• _About this task_
Transcribe each line of the material as it is, and drop any picture.
====== Stored data
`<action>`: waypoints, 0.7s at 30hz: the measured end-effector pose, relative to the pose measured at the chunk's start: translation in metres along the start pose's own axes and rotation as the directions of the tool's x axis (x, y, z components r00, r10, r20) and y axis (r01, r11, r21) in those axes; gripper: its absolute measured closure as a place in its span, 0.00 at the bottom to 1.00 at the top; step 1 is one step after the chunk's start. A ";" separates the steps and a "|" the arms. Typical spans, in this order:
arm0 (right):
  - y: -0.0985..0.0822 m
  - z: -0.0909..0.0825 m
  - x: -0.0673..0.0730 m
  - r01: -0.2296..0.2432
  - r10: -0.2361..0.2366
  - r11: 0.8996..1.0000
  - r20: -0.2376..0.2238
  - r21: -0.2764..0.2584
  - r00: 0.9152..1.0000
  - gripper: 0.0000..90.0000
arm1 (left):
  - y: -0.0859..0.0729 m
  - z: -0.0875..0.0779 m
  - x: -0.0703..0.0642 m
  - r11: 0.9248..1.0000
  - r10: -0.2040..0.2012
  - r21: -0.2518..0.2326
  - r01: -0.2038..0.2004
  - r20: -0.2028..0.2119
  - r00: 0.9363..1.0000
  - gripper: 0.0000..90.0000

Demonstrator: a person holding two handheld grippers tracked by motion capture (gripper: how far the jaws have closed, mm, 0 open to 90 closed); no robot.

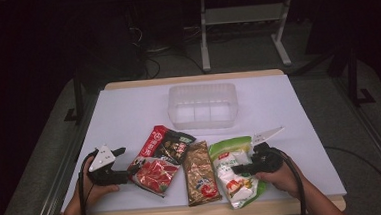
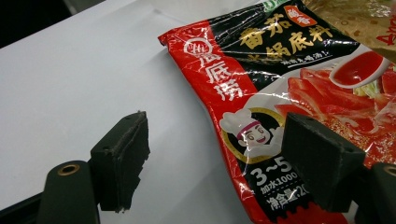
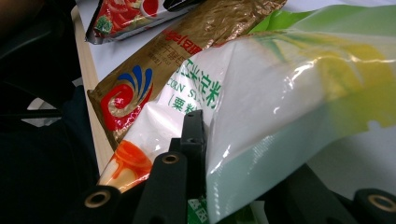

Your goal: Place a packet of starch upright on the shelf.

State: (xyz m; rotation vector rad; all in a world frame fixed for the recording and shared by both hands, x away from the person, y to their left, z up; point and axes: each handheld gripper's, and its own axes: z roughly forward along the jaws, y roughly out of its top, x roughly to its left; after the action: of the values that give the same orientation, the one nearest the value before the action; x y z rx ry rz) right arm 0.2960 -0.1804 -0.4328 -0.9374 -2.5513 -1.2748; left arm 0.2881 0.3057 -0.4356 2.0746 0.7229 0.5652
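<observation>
Lower right of the high view, our right claw [image 1: 238,168] pinches the green-white pouch [image 1: 232,172]; left claw [image 1: 127,171] wide beside the red packet [image 1: 155,176]; the clear bin [image 1: 202,106] awaits all

White table [image 1: 128,111] bears 1 clear tub [image 1: 203,105] and 4 packets [image 1: 201,173].

Four packets on my white table [image 1: 128,111]

I see a red-and-black packet [image 1: 163,144] with gold lettering and a cartoon chef, a clear-fronted red packet [image 1: 155,176], a gold-brown packet [image 1: 200,172] with a red, blue and white swirl, a green-and-white packet [image 1: 235,177] with orange and yellow patches, and a translucent white bin [image 1: 203,105].
</observation>
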 end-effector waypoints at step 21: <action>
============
• _Response area_
`<action>`: waypoints, 0.7s at 30hz: the measured end-effector pose, relative to the pose measured at the chunk's start: translation in metres along the start pose's own axes and rotation as the directions of the tool's x axis (x, y, z components r00, r10, r20) and y axis (r01, r11, r21) in those axes; gripper: its absolute measured closure as a place in its span, 0.00 at the bottom to 1.00 at the top; step 1 is one step after the chunk's start. A ";" separates the steps and a "|" the arms. Typical spans, in this order:
arm0 (right):
  - y: -0.0985..0.0822 m
  - z: -0.0909..0.0825 m
  - x: -0.0673..0.0730 m
  - r01: -0.2296..0.2432
  - r10: -0.2361..0.2366
  - r11: 0.8996..1.0000
  - r20: -0.2376..0.2238
  - r21: -0.2764..0.2584
  - r00: 0.9152..1.0000
  - gripper: 0.0000..90.0000
arm1 (left):
  - y: -0.0859..0.0729 m
  - z: -0.0875..0.0779 m
  - x: -0.0703..0.0642 m
  - r11: 0.9248..1.0000
  - r10: -0.2040..0.2012
  - r21: -0.2518..0.2326
  - r01: -0.2038..0.2004
  - r20: -0.2028..0.2119
  - r00: 0.9363..1.0000
  - gripper: 0.0000..90.0000

Demonstrator: a person holding two handheld grippers tracked by motion capture (gripper: how far the jaws have closed, mm, 0 open to 90 closed); no robot.


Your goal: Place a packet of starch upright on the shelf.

State: (xyz m; rotation vector rad; all in a world frame fixed for the recording and shared by both hands, x away from the person, y to their left, z up; point and axes: each handheld gripper's, and its own axes: z roughly forward along the jaws, y roughly out of its top, x roughly to its left; after the action: of the values that give the same orientation, the one nearest the value before the action; x y z rx ry rz) right arm 0.2960 -0.1804 -0.4328 -0.9374 -2.5513 -1.2748; left arm 0.2881 0.3057 -0.4356 2.0746 0.7229 0.5652
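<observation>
Lower right of the high view, our right claw [image 1: 238,168] pinches the green-white pouch [image 1: 232,172]; left claw [image 1: 127,171] wide beside the red packet [image 1: 155,176]; the clear bin [image 1: 202,106] awaits all

White table [image 1: 128,111] bears 1 clear tub [image 1: 203,105] and 4 packets [image 1: 201,173].

Four packets on my white table [image 1: 128,111]

I see a red-and-black packet [image 1: 163,144] with gold lettering and a cartoon chef, a clear-fronted red packet [image 1: 155,176], a gold-brown packet [image 1: 200,172] with a red, blue and white swirl, a green-and-white packet [image 1: 235,177] with orange and yellow patches, and a translucent white bin [image 1: 203,105].
</observation>
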 end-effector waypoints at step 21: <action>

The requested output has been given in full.